La situation de la dette française est "assez délicate", estime Mathieu Plane, économiste de l'Observatoire français des conjonctures économiques (OFCE), "parce qu'on n'est pas du tout dans une zone de stabilité ou de décrue".

"Depuis 2007, en points de PIB, la dette a quasiment doublé", car elle ne pesait alors que 65,5% du PIB, ajoute-t-il. "On a depuis 20 ans des chocs macroéconomiques qui font que les dettes publiques ont beaucoup augmenté", mais "depuis quelques années la France décroche de la moyenne européenne".

Entre 2019 et 2025, la France a connu "la plus forte progression, après celle de la Finlande," de sa dette en points de PIB, relève le spécialiste des finances publiques François Ecalle.

"Ce qui l'explique, c'est le niveau du déficit", et "la plupart des gouvernements en sont responsables depuis 50 ans", estime-t-il.

Premier poste de l'Etat 

Deuxième économie de la zone euro derrière l'Allemagne, la France en est l'un des cancres budgétaires. Elle affiche le deuxième déficit le plus élevé, à 5,1% du PIB en 2025, derrière la Belgique (5,2%). Un niveau trop important pour lui permettre de stabiliser sa dette, la troisième plus élevée (par rapport au PIB) après celles de la Grèce et de l'Italie.

"Notre position relative, par rapport aux autres pays, s'est nettement dégradée", renchérit Bruno Cavalier, économiste chez Oddo BHF.

Dans le budget, le poste consacré au remboursement de la dette est devenu le premier de l'Etat, devant celui de l'Education (hors pensions), rappelait récemment le ministre français de l'Economie Roland Lescure lors d'un colloque à la Cour des comptes, évoquant un "coût de la dette record".

Le service de la dette de l'Etat devrait ainsi atteindre 64 milliards d'euros en 2026, et "pourrait augmenter jusqu'à 100 milliards dans les années qui viennent", avait-il ajouté.

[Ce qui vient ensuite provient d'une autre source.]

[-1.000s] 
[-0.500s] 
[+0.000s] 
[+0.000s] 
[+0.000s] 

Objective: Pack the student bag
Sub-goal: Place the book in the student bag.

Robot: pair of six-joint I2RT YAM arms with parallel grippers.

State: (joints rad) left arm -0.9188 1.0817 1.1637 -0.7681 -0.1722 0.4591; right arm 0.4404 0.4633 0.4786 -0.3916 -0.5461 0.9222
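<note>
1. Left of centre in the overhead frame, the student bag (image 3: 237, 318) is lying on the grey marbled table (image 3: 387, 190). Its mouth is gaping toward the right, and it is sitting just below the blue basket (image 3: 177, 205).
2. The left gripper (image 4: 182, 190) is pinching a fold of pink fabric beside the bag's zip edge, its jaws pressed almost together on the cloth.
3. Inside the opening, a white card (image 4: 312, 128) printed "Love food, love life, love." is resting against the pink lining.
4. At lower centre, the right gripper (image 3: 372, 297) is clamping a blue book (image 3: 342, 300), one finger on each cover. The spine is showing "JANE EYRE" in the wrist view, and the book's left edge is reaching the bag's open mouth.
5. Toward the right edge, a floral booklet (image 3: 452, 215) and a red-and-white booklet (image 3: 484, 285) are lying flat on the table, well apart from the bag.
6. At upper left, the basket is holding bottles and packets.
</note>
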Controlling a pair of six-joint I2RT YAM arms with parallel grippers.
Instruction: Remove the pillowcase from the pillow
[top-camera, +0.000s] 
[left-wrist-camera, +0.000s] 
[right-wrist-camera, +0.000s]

"Notre charge d'intérêts de la dette va mécaniquement augmenter" car "le renouvellement de la dette va nous coûter plus cher qu'avant", souligne Mathieu Plane. "C'est très important d'être crédibles pour garantir un financement bon marché" des investisseurs.

Le gouvernement français veut afficher une trajectoire vertueuse: il s'est fixé comme objectif un déficit à 5% en 2026, avec une dette à 118,4% du PIB, avant de ramener son déficit sous 3% en 2029, avec une dette stabilisée à 118% du PIB.

Comité d'alerte 

Mais la tâche s'annonce ardue. Selon une étude réalisée par quatre économistes de l'Institut des politiques macroéconomiques et internationales (i-MIP), il existerait un peu plus d'une chance sur deux (55%) de rater la cible des 118% du PIB en 2029.

Le redressement des finances publiques est d'autant plus complexe que le gouvernement, en quête d'un budget pour 2027 - dont il doit présenter les grandes lignes mi-juillet -, a promis d'éviter les hausses d'impôts.

Pour faire le point sur la situation, il réunira prochainement un Comité d'alerte des finances publiques. Ce Comité devrait être l'occasion d'annoncer de nouvelles coupes budgétaires pour compenser le coût de la guerre au Moyen-Orient, après déjà 6 milliards d'euros d'économies présentées en avril.

Dans un contexte économique difficile, le gouvernement devrait aussi abaisser ses prévisions de croissance pour 2026, actuellement de 0,9%. La Banque de France a revu à la baisse les siennes à 0,5% du PIB (contre 0,9% avant). L'Insee, elle, table sur 0,7%.

Face à une équation budgétaire complexe, le ministre des Comptes publiques David Amiel a aussi missionné quatre économistes pour réfléchir à des scénarios de redressement des finances publiques dès 2027. Ils devraient rendre leurs conclusions début juillet.